La idea hizo que se me revolviera un poco el estómago.
– No especialmente. No quiero añadir nada al capital de odio que tiene en contra mía. Además, sabe usted perfectamente que estará de nuevo en la calle a las veinticuatro horas.
– Mire, Warshawski. Desde luego que volverá a la calle. Y puede que piense que le debe a usted una mayor. Pero estoy harto de los canallas como él. Cuanto más le moleste yo, con mayor cuidado se andará.
Me toqué la mandíbula sin querer.
– Sí, sí. Tiene usted razón. Adelante. Agárrele. Yo iré y representaré mi papel.
Le acompañé a la puerta y el hombre de uniforme nos siguió. Rawlings se dio la vuelta en el descansillo para mirarme.
– Si me entero de que está usted ocultando información acerca de Malcolm Tregiere, voy a mandarla de culo a la cárcel por obstrucción.
– Sí, sí. Conduzca con cuidado -cerré la puerta y eché el cerrojo.
El señor Contreras sacudió la cabeza.
– Qué manera de hablarte más repugnante, cielo. Y tú has tenido que quedarte ahí sentada y tragártelo. Tenías que haber llamado a un abogado; eso es lo que tenías que haber hecho.
Yo me reí un poco, con lo que conseguí una reacción violenta de los puntos de la cara.
– No se preocupe por eso. No hubiese durado ni un minuto en la calle si me impresionasen las palabras fuertes.
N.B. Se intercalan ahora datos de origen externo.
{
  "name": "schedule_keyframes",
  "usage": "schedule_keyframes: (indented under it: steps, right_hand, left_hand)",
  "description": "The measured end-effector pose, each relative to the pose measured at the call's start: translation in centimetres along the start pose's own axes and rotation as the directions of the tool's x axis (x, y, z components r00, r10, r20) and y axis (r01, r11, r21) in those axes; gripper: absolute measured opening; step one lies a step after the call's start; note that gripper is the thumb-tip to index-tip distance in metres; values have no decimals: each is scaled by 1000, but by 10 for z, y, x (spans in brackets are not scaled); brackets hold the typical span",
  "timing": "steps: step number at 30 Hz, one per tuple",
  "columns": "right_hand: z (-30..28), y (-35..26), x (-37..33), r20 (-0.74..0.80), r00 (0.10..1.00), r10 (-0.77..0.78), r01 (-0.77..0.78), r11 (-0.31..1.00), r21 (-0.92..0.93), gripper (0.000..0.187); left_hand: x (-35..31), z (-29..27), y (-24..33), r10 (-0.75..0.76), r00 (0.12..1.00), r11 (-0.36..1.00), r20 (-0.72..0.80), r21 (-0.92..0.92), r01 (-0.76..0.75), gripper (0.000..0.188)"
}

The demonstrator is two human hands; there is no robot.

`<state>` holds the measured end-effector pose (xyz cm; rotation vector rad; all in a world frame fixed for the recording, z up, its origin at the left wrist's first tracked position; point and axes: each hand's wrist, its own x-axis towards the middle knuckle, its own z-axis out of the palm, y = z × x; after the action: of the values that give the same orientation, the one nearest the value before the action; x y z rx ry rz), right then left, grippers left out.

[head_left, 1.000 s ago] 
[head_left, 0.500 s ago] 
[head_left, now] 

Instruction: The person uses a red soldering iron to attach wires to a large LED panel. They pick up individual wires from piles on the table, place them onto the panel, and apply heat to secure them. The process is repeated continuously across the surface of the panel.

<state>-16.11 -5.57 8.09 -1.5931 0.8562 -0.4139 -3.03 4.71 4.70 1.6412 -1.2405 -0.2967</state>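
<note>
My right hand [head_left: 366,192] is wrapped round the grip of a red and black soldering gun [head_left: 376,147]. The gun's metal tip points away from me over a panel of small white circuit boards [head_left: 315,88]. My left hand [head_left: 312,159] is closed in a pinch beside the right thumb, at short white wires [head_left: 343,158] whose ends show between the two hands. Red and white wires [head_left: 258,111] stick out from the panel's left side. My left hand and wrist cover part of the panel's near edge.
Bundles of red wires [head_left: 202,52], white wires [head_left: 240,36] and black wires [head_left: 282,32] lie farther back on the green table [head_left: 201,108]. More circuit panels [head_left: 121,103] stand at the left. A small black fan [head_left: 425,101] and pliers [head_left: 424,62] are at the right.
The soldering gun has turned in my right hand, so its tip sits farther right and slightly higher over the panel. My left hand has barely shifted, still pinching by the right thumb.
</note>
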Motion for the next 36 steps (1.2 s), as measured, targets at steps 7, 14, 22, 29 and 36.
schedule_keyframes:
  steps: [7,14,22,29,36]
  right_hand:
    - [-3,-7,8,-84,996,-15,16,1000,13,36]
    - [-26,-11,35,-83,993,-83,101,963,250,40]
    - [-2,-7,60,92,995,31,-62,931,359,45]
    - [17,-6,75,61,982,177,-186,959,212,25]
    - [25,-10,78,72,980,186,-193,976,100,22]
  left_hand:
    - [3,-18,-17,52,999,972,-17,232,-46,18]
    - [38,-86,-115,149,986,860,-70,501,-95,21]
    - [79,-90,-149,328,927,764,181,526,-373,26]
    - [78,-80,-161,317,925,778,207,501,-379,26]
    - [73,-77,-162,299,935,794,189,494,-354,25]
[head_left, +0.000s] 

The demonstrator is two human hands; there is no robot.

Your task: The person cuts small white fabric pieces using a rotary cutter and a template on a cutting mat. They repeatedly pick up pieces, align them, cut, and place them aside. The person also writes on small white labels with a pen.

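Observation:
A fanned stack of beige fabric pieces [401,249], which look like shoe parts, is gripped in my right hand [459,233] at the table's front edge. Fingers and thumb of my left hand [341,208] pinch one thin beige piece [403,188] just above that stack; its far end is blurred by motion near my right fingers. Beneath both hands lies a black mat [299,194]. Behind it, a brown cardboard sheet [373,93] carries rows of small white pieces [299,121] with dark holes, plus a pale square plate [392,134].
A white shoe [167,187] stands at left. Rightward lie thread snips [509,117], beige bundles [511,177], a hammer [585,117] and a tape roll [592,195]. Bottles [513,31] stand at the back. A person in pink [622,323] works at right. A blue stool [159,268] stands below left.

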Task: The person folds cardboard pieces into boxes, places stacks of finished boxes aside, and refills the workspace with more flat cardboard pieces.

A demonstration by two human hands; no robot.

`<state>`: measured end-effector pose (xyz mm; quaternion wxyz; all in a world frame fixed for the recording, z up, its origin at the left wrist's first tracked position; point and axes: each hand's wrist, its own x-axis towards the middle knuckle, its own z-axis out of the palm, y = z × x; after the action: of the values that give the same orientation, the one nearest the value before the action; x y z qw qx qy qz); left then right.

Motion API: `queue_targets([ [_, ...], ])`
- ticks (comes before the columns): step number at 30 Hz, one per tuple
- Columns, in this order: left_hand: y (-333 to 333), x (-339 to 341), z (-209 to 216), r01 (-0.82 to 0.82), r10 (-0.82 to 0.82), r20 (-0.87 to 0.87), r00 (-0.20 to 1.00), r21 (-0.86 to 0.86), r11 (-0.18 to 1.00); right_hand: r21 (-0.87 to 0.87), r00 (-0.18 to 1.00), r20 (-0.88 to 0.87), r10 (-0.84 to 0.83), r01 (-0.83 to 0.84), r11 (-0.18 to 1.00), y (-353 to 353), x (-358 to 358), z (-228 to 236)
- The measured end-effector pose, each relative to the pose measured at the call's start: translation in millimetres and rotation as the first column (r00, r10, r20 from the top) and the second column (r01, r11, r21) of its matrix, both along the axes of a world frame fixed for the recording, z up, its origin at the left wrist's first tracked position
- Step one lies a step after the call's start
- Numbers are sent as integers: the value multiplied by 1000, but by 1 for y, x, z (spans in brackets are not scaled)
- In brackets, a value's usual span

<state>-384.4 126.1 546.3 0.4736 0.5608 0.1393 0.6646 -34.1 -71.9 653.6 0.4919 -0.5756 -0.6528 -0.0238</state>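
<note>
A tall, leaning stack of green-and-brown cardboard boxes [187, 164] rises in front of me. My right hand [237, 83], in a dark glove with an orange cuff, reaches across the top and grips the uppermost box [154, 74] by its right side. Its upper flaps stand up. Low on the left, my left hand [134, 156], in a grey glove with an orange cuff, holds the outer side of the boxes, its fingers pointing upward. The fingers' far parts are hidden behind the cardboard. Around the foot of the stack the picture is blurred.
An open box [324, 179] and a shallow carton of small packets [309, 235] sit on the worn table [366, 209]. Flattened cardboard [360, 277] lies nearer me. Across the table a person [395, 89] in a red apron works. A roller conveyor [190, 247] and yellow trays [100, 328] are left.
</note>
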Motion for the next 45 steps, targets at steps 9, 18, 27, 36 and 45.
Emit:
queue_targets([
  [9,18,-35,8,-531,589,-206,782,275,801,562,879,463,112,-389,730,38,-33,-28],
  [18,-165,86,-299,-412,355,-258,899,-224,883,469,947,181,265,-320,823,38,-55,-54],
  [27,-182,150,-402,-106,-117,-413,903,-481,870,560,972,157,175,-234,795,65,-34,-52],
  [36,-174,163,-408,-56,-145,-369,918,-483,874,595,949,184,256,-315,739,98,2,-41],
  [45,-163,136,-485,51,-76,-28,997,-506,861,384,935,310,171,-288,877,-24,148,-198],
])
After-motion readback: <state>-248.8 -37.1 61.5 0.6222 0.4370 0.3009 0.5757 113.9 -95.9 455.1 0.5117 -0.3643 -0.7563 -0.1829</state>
Volvimos a concentrarnos en la cena, que estaba ya fría, pero aún sabrosa. El señor Contreras había asado algunos tomates frescos con la carne. Eran fáciles de masticar y tenían el suculento sabor que sólo los tomates cultivados en casa tienen hoy en día. Ya me había comido tres cuando sonó el teléfono. Lotty llamaba para ver cómo estaba. Y para recordarme que el funeral de Consuelo era al día siguiente. Y el de Victoria Charlotte.
Luego llamó Paul, y finalmente Tessa, que había tenido noticias de mi ajetreada noche a través de Lotty. Estaba mucho más simpática.
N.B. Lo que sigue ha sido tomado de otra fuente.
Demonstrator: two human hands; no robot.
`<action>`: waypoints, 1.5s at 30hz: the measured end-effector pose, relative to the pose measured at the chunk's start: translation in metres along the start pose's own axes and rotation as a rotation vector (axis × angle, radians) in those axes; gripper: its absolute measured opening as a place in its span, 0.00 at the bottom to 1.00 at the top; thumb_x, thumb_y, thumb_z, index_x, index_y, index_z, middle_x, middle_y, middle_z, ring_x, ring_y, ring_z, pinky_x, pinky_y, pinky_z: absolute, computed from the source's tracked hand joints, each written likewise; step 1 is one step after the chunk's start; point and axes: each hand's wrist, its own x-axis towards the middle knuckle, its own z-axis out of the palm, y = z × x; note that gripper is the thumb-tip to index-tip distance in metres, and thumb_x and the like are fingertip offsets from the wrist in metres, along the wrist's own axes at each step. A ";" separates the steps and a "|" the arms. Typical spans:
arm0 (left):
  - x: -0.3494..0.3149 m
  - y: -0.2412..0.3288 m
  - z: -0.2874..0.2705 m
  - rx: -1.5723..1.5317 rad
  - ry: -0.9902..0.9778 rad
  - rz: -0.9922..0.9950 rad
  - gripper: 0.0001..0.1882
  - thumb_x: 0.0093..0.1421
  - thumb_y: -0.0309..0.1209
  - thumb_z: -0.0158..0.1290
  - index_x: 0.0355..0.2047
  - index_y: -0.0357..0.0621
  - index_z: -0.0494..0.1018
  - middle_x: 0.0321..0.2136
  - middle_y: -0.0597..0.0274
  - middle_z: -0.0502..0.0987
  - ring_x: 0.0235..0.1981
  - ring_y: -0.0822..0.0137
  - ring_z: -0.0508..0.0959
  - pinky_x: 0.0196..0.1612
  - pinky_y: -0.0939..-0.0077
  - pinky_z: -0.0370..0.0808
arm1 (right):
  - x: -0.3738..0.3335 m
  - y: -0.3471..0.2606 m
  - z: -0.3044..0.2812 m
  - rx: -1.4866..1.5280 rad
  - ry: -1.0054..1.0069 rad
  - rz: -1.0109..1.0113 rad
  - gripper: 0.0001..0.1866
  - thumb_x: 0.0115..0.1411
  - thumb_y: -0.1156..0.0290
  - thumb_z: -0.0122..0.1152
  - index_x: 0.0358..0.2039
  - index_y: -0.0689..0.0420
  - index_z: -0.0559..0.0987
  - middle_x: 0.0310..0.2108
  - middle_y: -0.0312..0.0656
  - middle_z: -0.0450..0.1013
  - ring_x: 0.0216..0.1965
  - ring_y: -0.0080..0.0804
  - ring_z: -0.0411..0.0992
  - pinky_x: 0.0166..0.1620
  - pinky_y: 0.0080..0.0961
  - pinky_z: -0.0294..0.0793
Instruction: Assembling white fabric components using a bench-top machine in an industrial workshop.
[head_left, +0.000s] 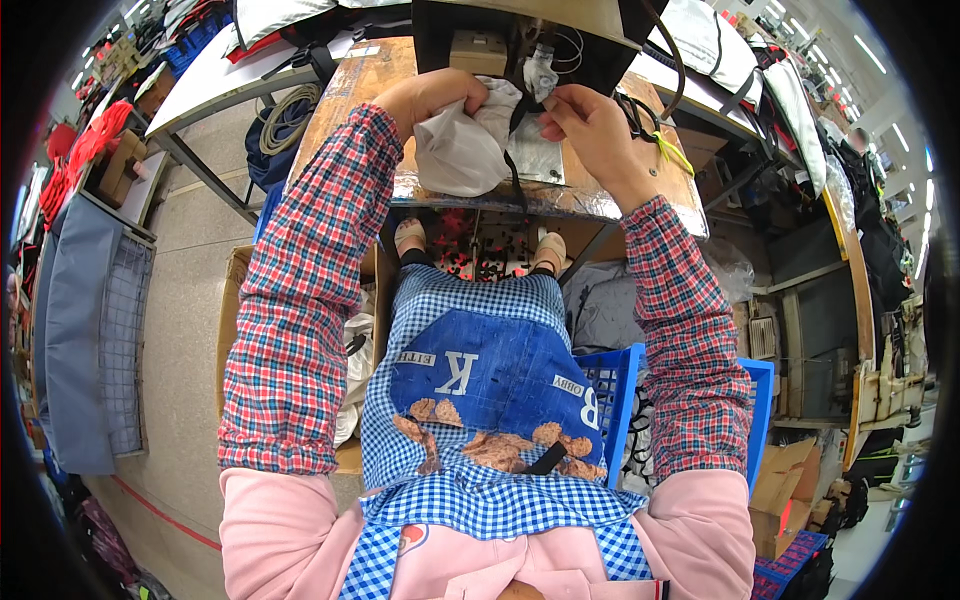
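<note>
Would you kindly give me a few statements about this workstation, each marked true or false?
1. The left hand holds white fabric. True.
2. The right hand rests in the lap. False: it is raised over the worktable.
3. A blue plastic crate stands on the person's right. True.
4. A coiled cord lies on the person's right. False: the coiled cord is on the left.
5. Both sleeve covers are plaid. True.

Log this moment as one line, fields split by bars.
left hand: curled on soft white fabric bundle | right hand: thumb near forefinger, hold unclear | surface: brown wooden tabletop | ahead: dark boxy machine
</note>
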 end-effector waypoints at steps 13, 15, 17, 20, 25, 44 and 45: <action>-0.006 -0.003 0.006 -0.170 0.070 -0.005 0.08 0.44 0.24 0.47 0.26 0.38 0.73 0.22 0.66 0.69 0.19 0.72 0.68 0.22 0.77 0.69 | -0.002 -0.004 -0.006 0.053 -0.025 0.016 0.14 0.65 0.68 0.55 0.44 0.66 0.75 0.30 0.40 0.76 0.30 0.23 0.75 0.35 0.18 0.75; -0.007 -0.004 0.003 -0.215 -0.022 0.024 0.15 0.44 0.22 0.46 0.35 0.37 0.73 0.25 0.66 0.71 0.22 0.72 0.72 0.24 0.80 0.72 | -0.002 -0.005 -0.007 0.063 -0.042 0.037 0.14 0.65 0.67 0.55 0.44 0.66 0.75 0.31 0.40 0.76 0.30 0.23 0.75 0.35 0.18 0.75; -0.010 -0.001 0.002 -0.204 -0.057 0.061 0.17 0.44 0.21 0.46 0.36 0.37 0.73 0.26 0.65 0.72 0.23 0.72 0.73 0.25 0.80 0.73 | -0.001 -0.004 -0.009 0.078 -0.046 0.045 0.14 0.65 0.67 0.55 0.44 0.65 0.75 0.31 0.40 0.76 0.30 0.23 0.75 0.35 0.18 0.75; -0.016 0.002 0.004 -0.214 -0.095 0.093 0.19 0.44 0.21 0.46 0.39 0.37 0.74 0.28 0.63 0.74 0.25 0.72 0.75 0.26 0.80 0.74 | -0.001 -0.001 -0.010 0.129 -0.057 0.059 0.15 0.65 0.67 0.55 0.44 0.65 0.75 0.31 0.40 0.76 0.30 0.23 0.76 0.36 0.19 0.76; -0.041 0.003 0.011 -0.216 -0.043 0.041 0.21 0.43 0.20 0.46 0.41 0.37 0.74 0.31 0.60 0.76 0.27 0.69 0.77 0.29 0.78 0.77 | -0.016 -0.005 0.001 0.241 -0.116 0.130 0.15 0.65 0.67 0.55 0.45 0.66 0.74 0.31 0.40 0.75 0.31 0.25 0.76 0.37 0.20 0.77; -0.202 0.006 0.105 0.670 0.548 0.678 0.25 0.52 0.35 0.56 0.47 0.35 0.66 0.42 0.46 0.71 0.46 0.48 0.73 0.48 0.61 0.70 | -0.115 -0.051 0.074 0.617 -0.161 0.222 0.09 0.65 0.69 0.53 0.36 0.63 0.75 0.31 0.35 0.74 0.33 0.18 0.73 0.38 0.15 0.73; -0.203 0.001 0.103 0.677 0.527 0.688 0.23 0.52 0.34 0.55 0.47 0.35 0.67 0.41 0.46 0.72 0.43 0.49 0.74 0.46 0.61 0.71 | -0.117 -0.061 0.077 0.550 -0.152 0.226 0.10 0.65 0.69 0.53 0.35 0.63 0.75 0.31 0.35 0.74 0.33 0.18 0.73 0.39 0.15 0.73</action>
– Jesús, Vic. Si hubiera sabido que te iban a herir, no te hubiese provocado hasta tal punto. No pensaba como es debido. Tendría que haberme dado cuenta que cualquiera que hubiese matado a Malcolm a palos no se lo pensaría dos veces antes de herirte a ti.
Contesté con una dureza tipo Sam Spade que estaba lejos de sentir, contestándole que era buena señal cuando uno encuentra una reacción en la calle: significa que está uno dando en el clavo. Sonaba bien, pero no quería decir nada. Yo no sabía si los Leones habían matado a Malcolm. Y si lo habían hecho, no tenía ni idea del por qué.
Cuando Tessa colgó, le dije al señor Contreras que me encontraba un poco cansada y que quería dormir. Muy amable, lavó todos los platos y recogió los restos del bistec para su gato.
– Ahora escucha, muñeca. Puede que yo tenga cien años, pero los oídos me funcionan. Si alguien viene a por ti, los oiré y acabaré con ellos.
– Si alguien viene aquí a por mí, llama usted a la policía. Y se queda dentro de casa con el cerrojo echado.
Me miró desafiante con las cejas alzadas, dispuesto a discutir. Pero yo le lancé un decidido adiós y atranqué mis propias puertas, la de delante y la de detrás. Cualquiera puede romper cualquier puerta si se empeña, pero cuando yo me mudé instalé unas extrafuertes con buenos cerrojos. Me habían atacado en casa demasiadas veces como para tomármelo a la ligera.